__PROBLEM DESCRIPTION__. Transcribe the entire listing, keeping each word as it is.

__DATA BELOW__.
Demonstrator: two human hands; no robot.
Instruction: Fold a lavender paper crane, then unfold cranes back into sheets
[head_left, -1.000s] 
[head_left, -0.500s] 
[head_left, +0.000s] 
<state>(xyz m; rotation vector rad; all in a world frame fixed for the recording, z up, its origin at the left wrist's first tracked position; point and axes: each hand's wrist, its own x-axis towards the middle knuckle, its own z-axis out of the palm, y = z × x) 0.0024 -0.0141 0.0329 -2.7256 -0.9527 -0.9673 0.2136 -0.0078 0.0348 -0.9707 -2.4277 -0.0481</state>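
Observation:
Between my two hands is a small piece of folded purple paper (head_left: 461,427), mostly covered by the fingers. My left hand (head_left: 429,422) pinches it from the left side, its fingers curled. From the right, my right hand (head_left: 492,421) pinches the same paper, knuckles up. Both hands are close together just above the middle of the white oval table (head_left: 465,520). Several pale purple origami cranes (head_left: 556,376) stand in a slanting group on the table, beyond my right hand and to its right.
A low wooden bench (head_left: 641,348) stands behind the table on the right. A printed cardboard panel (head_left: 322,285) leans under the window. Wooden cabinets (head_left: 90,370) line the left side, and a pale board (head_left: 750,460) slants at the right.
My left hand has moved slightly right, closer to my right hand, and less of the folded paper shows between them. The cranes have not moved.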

__REPLY TO THE EXERCISE__.
Demonstrator: two human hands; no robot.
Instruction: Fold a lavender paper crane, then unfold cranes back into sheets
[head_left, -1.000s] 
[head_left, -0.500s] 
[head_left, +0.000s] 
<state>(xyz m; rotation vector rad; all in a world frame fixed for the recording, z up, its origin at the left wrist's first tracked position; point and axes: each hand's wrist, its own x-axis towards the middle knuckle, its own z-axis out of the palm, y = z × x) 0.0024 -0.0141 0.0329 -2.7256 -0.9527 -0.9673 0.2136 -0.0078 0.0348 -0.9707 -2.4277 -0.0481</state>
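Observation:
Between my two hands is a small piece of folded purple paper (head_left: 461,427), mostly covered by the fingers. My left hand (head_left: 429,422) pinches it from the left side, its fingers curled. From the right, my right hand (head_left: 492,421) pinches the same paper, knuckles up. Both hands are close together just above the middle of the white oval table (head_left: 465,520). Several pale purple origami cranes (head_left: 556,376) stand in a slanting group on the table, beyond my right hand and to its right.
A low wooden bench (head_left: 641,348) stands behind the table on the right. A printed cardboard panel (head_left: 322,285) leans under the window. Wooden cabinets (head_left: 90,370) line the left side, and a pale board (head_left: 750,460) slants at the right.
My left hand has moved slightly right, closer to my right hand, and less of the folded paper shows between them. The cranes have not moved.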

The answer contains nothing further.